Requirement:
Here is a block of records. Copy every line in it that includes "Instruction".

Data supplied:

BEGIN

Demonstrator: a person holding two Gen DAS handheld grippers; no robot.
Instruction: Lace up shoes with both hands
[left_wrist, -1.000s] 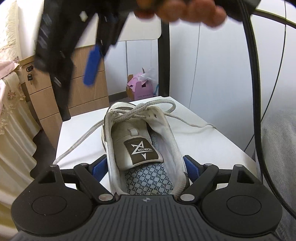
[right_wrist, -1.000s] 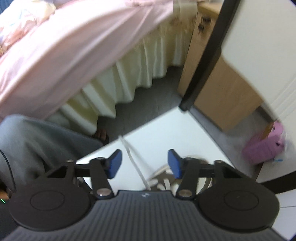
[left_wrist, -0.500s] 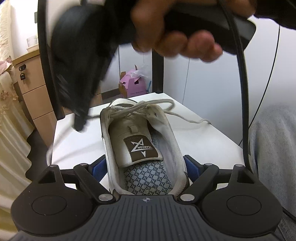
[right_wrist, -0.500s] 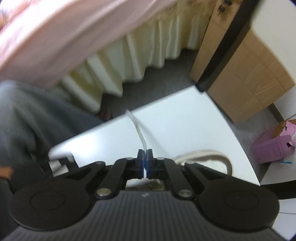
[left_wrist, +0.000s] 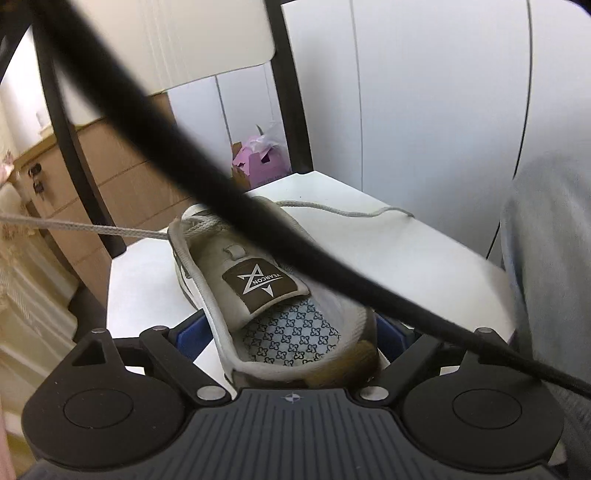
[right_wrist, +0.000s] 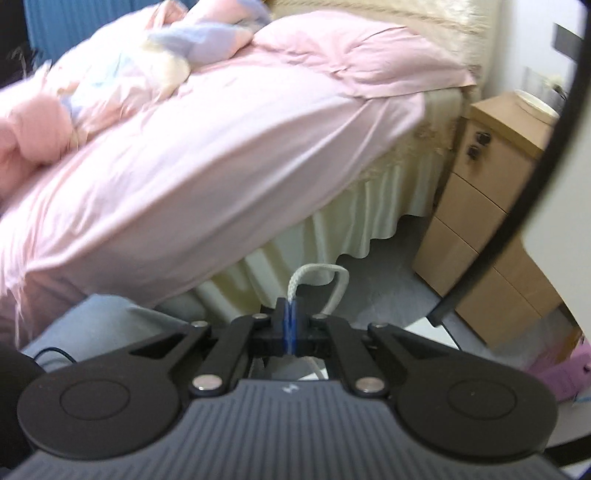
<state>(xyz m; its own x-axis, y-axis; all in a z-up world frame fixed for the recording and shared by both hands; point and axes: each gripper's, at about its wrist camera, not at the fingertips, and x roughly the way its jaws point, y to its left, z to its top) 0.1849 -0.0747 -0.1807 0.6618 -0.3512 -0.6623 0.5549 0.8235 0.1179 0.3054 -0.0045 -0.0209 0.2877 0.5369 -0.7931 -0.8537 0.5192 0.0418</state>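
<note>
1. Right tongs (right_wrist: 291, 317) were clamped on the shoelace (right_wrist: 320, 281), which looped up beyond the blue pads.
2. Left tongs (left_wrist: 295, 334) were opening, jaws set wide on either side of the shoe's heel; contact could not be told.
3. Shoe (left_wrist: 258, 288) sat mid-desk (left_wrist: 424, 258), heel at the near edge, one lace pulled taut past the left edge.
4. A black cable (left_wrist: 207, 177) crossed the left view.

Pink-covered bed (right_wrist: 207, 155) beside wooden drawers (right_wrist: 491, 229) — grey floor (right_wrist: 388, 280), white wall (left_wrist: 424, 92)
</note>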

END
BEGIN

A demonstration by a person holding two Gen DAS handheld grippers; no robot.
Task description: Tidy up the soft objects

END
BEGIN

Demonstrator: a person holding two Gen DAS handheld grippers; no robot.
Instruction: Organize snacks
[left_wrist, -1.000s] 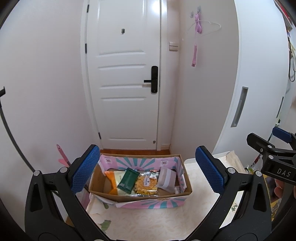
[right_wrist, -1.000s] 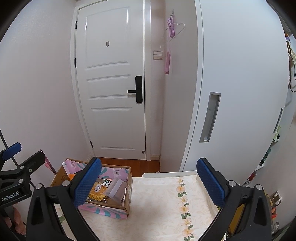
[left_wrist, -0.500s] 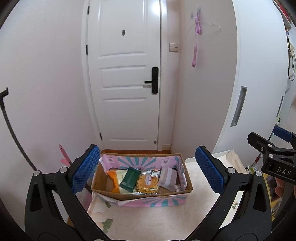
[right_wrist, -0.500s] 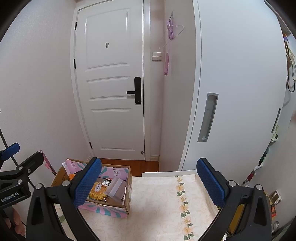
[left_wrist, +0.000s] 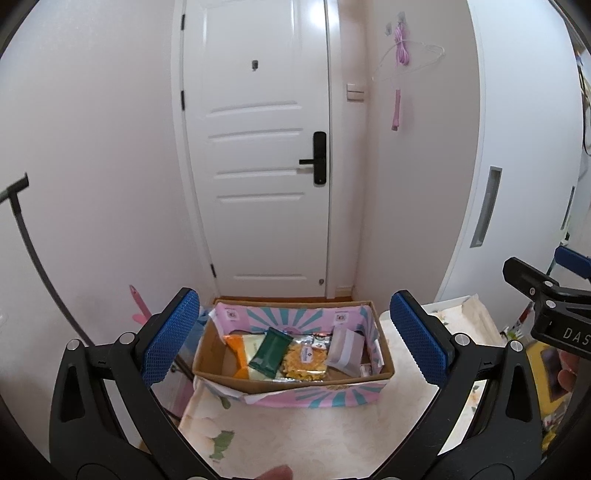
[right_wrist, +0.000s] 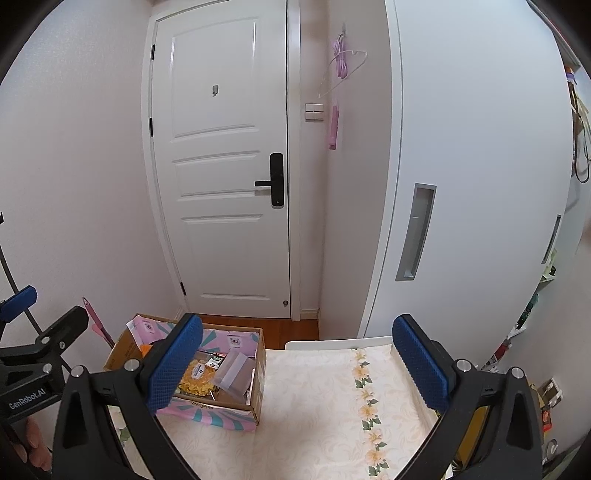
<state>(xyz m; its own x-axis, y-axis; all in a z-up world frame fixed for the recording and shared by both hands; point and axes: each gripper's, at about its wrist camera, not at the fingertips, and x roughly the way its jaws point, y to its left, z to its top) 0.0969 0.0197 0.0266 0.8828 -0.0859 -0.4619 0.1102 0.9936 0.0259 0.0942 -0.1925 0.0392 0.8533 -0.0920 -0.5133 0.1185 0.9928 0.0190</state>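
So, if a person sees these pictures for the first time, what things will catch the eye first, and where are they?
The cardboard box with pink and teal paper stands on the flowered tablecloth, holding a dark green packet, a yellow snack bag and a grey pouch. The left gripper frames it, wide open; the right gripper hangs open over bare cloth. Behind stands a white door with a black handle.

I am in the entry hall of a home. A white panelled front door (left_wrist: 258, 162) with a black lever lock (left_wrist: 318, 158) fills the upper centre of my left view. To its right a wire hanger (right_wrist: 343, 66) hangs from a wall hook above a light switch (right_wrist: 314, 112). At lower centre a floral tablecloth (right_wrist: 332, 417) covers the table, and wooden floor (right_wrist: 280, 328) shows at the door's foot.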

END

Solution to the problem:
Instruction: Lace up shoes with both hands
Instruction: Organize snacks

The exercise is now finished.